The mobile device can collect information about a user's activity and determine one or more patterns in the activity of a particular user or group of users. The mobile device can notify another system (eg, the caregiver) when a change occurs in the identified pattern (eg, a change in the daily pattern).

In some examples, the mobile device presses an emergency button for the user to communicate with another system (eg, one or more caregivers and / or a rescuer by dialing 911). Can include.

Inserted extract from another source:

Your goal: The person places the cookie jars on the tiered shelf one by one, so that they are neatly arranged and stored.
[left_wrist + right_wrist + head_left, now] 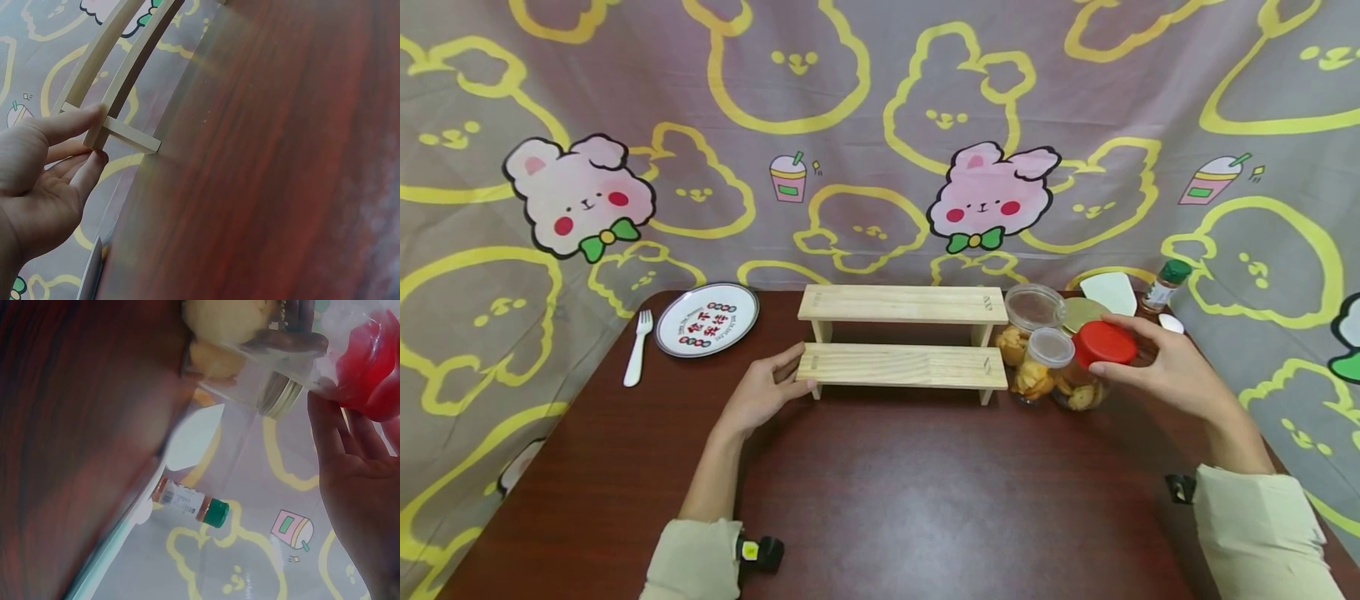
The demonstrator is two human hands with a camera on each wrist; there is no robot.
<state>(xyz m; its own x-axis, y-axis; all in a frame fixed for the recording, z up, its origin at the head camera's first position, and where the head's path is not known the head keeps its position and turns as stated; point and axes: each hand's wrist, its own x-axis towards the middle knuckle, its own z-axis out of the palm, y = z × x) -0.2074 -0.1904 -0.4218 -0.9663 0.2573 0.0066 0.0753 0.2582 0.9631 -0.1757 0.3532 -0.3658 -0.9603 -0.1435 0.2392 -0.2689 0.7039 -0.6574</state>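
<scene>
A two-tier wooden shelf point(901, 365) stands at the back middle of the table. My left hand point(762, 393) pinches the left end of its lower board, thumb on one face and fingers on the other, as the left wrist view shows too. At the shelf's right side, my right hand point(1172, 371) grips the red lid point(1107, 342) of a clear jar, thumb and fingers on opposite sides. Beside it stand a small clear-lidded jar point(1034, 381) of yellowish snacks, a larger clear-lidded jar point(1034, 307) and a gold-lidded jar point(279, 395).
On the left lie a white-handled fork point(637, 350) and a white plate point(707, 321) with red print. Back right are a green-capped spice bottle point(1165, 287) and a white flat piece point(1109, 293). A patterned cloth point(865, 167) hangs behind the table point(925, 500).
</scene>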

Communication can be in any of a variety of forms including, but not limited to, phone calls, app push notifications, third parties and / or website updates.

In some examples, the mobile devices described herein can warn users of natural disasters such as earthquakes, tsunamis and / or strong winds. For example, a mobile receiver may receive one or more alerts from one or more services, such as a weather service or an emergency broadcast service, using, for example, a Wi-Fi connection. , Information about the disaster can be received by the mobile device and the alarm can be triggered.

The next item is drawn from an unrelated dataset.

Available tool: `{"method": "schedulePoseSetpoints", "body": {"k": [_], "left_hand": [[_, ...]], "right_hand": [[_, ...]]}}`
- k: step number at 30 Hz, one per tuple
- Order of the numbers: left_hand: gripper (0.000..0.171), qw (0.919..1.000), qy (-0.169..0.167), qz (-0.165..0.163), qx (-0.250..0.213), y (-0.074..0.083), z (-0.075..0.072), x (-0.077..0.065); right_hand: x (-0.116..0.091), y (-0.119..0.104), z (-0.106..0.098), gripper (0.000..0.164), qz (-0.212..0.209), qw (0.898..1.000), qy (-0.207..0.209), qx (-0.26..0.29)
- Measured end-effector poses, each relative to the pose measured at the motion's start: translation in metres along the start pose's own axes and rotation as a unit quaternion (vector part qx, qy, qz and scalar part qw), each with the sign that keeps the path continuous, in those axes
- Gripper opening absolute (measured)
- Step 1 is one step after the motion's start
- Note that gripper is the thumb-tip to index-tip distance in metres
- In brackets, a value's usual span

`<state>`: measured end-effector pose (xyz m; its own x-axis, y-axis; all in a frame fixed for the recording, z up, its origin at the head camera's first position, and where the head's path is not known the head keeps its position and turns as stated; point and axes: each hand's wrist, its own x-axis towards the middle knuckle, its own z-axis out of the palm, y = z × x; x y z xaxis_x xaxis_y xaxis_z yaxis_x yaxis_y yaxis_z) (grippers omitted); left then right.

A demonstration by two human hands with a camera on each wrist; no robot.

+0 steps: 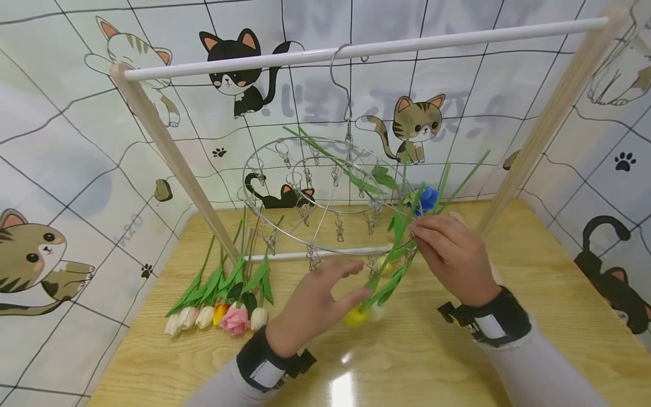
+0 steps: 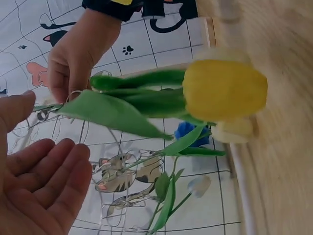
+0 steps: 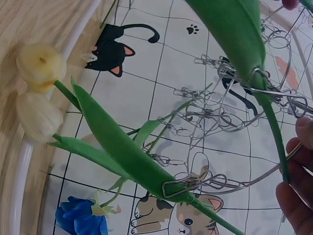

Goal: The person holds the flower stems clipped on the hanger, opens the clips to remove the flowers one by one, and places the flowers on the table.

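A round wire clip hanger [image 1: 325,250] hangs from the white rod, with metal clips around its rings. Fingers of my right hand [image 1: 452,254] pinch the outer ring at its right side, where a green stem [image 3: 279,142] runs against them. A yellow tulip [image 2: 225,92] hangs head down by its leaves from the near right part of the ring. Beside it my left hand [image 1: 320,305] is spread, thumb apart and palm toward the flower, holding nothing. Pale tulips [image 3: 39,117] and a blue flower [image 1: 426,200] also hang from the hanger's right side.
On the wooden table [image 1: 407,362], several white tulips [image 1: 188,317], a yellow-red one and a pink rose [image 1: 235,320] lie at the left. A rack with wooden posts [image 1: 178,158] and a white top rod [image 1: 432,43] stands before a cat-patterned backdrop [image 1: 315,17].
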<state>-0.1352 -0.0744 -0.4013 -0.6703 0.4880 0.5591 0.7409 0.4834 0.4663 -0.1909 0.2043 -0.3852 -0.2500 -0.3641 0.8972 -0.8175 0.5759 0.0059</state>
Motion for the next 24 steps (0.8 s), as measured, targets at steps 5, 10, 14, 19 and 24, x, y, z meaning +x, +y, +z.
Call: {"method": "schedulePoseSetpoints", "body": {"k": [5,10,14,19,24], "left_hand": [[0.044,0.9962,-0.035,-0.058,-0.054,-0.002,0.010,0.000],[0.041,0.9963,-0.018,-0.066,-0.053,-0.003,0.013,0.000],[0.039,0.9966,0.018,-0.055,-0.059,-0.005,0.011,0.000],[0.037,0.9966,0.039,-0.033,-0.065,-0.007,0.011,0.000],[0.037,0.9955,0.052,-0.019,-0.077,-0.009,0.012,0.001]], "right_hand": [[0.001,-0.003,-0.001,0.036,-0.002,1.000,-0.004,-0.018],[0.001,-0.020,0.002,0.034,-0.007,0.999,0.049,0.018],[-0.003,-0.039,0.009,0.029,0.017,0.997,-0.027,0.074],[-0.011,-0.055,0.021,0.029,0.106,0.970,-0.154,0.154],[-0.019,-0.061,0.039,0.031,0.260,0.901,-0.213,0.275]]}}
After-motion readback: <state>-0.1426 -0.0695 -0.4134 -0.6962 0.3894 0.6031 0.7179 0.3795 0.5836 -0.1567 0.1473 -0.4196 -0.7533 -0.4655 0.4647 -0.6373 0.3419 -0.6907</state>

In some examples, the mobile device described herein may include a pressure sensor and / or a motion sensor. The pressure sensor may be used, for example, to monitor the user pressure on the mobile device. The sensed pressure can be used, for example, to help the user and / or other data reviewers monitor the strength of the user's legs based on the pressure exerted on the mobile device. In some examples, by combining different metrics, the mobile device can provide the user with advice on rehabilitation situations, gait methods and how to improve them, and / or different mobility aids such as walkers. Can be suggested to be used instead. Motion sensors can, in some examples, track user activity without using them, such as during sleep, and use that data to create and / or identify activity patterns.

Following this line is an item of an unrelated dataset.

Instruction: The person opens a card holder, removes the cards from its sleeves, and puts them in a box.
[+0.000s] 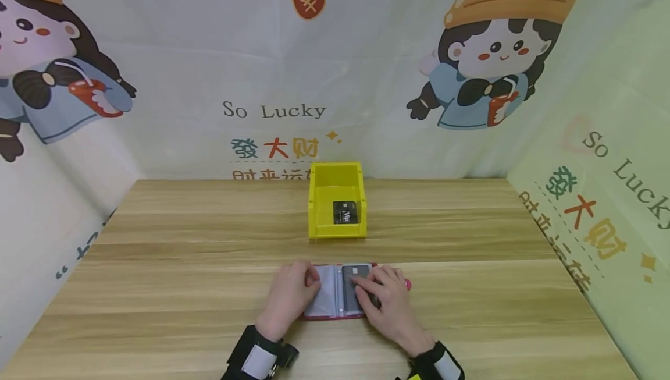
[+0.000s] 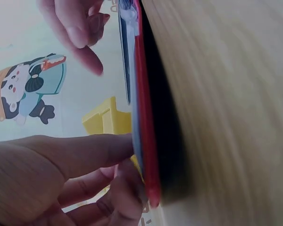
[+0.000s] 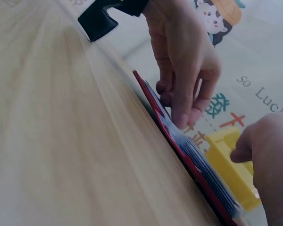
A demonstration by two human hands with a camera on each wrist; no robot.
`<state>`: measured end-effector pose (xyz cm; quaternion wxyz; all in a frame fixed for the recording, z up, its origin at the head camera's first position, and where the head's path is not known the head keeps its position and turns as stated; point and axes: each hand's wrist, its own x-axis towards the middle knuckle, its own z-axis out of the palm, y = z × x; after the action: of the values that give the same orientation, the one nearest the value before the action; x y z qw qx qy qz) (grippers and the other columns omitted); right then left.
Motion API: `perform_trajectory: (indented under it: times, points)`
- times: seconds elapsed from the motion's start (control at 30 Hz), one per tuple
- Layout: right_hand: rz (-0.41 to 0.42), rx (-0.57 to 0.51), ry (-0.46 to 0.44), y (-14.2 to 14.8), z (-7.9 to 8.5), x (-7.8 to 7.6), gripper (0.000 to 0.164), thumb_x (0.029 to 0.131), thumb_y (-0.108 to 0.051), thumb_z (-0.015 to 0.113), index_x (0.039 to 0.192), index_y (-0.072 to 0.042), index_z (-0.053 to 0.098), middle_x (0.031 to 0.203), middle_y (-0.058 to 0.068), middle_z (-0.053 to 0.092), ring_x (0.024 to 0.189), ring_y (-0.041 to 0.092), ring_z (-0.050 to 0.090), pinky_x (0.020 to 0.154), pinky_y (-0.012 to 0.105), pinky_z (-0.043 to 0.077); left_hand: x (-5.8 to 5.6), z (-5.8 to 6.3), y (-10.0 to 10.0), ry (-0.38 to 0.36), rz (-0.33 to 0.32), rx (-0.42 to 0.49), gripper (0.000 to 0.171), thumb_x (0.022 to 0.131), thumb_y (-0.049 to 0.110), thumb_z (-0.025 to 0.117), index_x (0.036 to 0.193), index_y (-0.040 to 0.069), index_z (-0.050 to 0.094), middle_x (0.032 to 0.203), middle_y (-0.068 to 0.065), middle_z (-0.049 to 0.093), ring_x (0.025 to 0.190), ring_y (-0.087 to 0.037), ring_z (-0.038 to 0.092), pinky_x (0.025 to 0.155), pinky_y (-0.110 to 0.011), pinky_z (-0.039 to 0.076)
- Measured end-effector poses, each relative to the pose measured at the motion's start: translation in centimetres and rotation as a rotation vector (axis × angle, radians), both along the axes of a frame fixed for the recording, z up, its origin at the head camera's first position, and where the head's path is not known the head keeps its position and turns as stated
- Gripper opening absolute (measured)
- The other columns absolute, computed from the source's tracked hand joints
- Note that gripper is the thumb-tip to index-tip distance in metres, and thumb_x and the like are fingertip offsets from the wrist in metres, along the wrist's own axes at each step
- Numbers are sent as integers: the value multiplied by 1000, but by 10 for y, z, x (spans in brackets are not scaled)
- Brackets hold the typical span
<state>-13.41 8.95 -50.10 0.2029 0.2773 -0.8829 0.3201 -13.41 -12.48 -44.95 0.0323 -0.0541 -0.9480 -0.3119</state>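
Observation:
An open card holder (image 1: 330,315) with a red cover and clear plastic sleeves lies on the wooden table. Its right-hand sleeve shows a dark card (image 1: 349,295) with a chip. At the left edge my left hand (image 1: 289,293) pinches the left-hand sleeve side, thumb on the inner face, as the left wrist view shows. Over the right half is my right hand (image 1: 389,304), its index finger stretched out above the dark card and its other fingers loosely bent. In the right wrist view the sleeves form a thick stack on the red cover (image 3: 177,146).
Behind the card holder stands a yellow bin (image 1: 337,231) with a black VIP card (image 1: 345,212) inside. A small pink tab (image 1: 407,284) pokes out beyond the right hand. Printed cloth (image 1: 366,77) hangs along the back and sides of the table (image 1: 209,223).

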Motion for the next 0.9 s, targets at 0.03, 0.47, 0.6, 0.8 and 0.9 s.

Other features may be included in the mobile devices described herein in some examples. For example, the mobile device may include one or more distance sensors (eg, ultrasonic sensors) that can be used to warn the user that an object and / or an obstacle is approaching. For example, in some examples, warnings can be issued when stairs, steps and / or steps are nearby.

In some examples, the mobile device can include a memory or other storage device that stores past activities such as sound, vibration and / or movement. The memory may be refractory and explosive resistant in some examples.

In some examples, the mobile device may be integrated with the mobile payment system, which may allow the user to use the mobile device as a payment method other than cash or credit.

In some examples, mobile devices can be used to assist in drug management. For example, the mobile device can remind the user of warnings, notifications and / or reminders of their dosing schedule. The reminder can be visual and / or auditory, such as audio reminder, vibration and / or data displayed on the screen. When a user ingests a drug, the mobile device can be used to notify the caregiver or other third party. In some examples, the user or third party, caregiver and / or doctor can enter, manage, update and / or track the dosing schedule. In some examples, mobile devices can transmit and connect to normal and / or smart drug containers.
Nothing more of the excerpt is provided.